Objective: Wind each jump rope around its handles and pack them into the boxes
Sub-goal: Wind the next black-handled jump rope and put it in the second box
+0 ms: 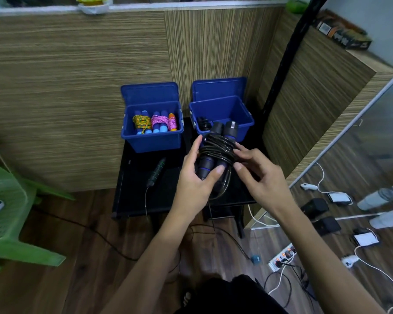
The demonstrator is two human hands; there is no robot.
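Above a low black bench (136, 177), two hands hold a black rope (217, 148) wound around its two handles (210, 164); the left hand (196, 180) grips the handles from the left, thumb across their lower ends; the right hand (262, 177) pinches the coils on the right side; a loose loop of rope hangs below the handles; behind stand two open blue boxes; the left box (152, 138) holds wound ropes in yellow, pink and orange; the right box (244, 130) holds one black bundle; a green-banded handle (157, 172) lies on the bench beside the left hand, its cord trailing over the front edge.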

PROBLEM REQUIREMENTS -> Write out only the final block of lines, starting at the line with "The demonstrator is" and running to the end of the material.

YOUR SOLUTION ->
The demonstrator is two human hands; there is no robot.
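Above a low black bench (136, 177), two hands hold a black rope (217, 148) wound around its two handles (210, 164); the left hand (196, 180) grips the handles from the left, thumb across their lower ends; the right hand (262, 177) pinches the coils on the right side; a loose loop of rope hangs below the handles; behind stand two open blue boxes; the left box (152, 138) holds wound ropes in yellow, pink and orange; the right box (244, 130) holds one black bundle; a green-banded handle (157, 172) lies on the bench beside the left hand, its cord trailing over the front edge.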

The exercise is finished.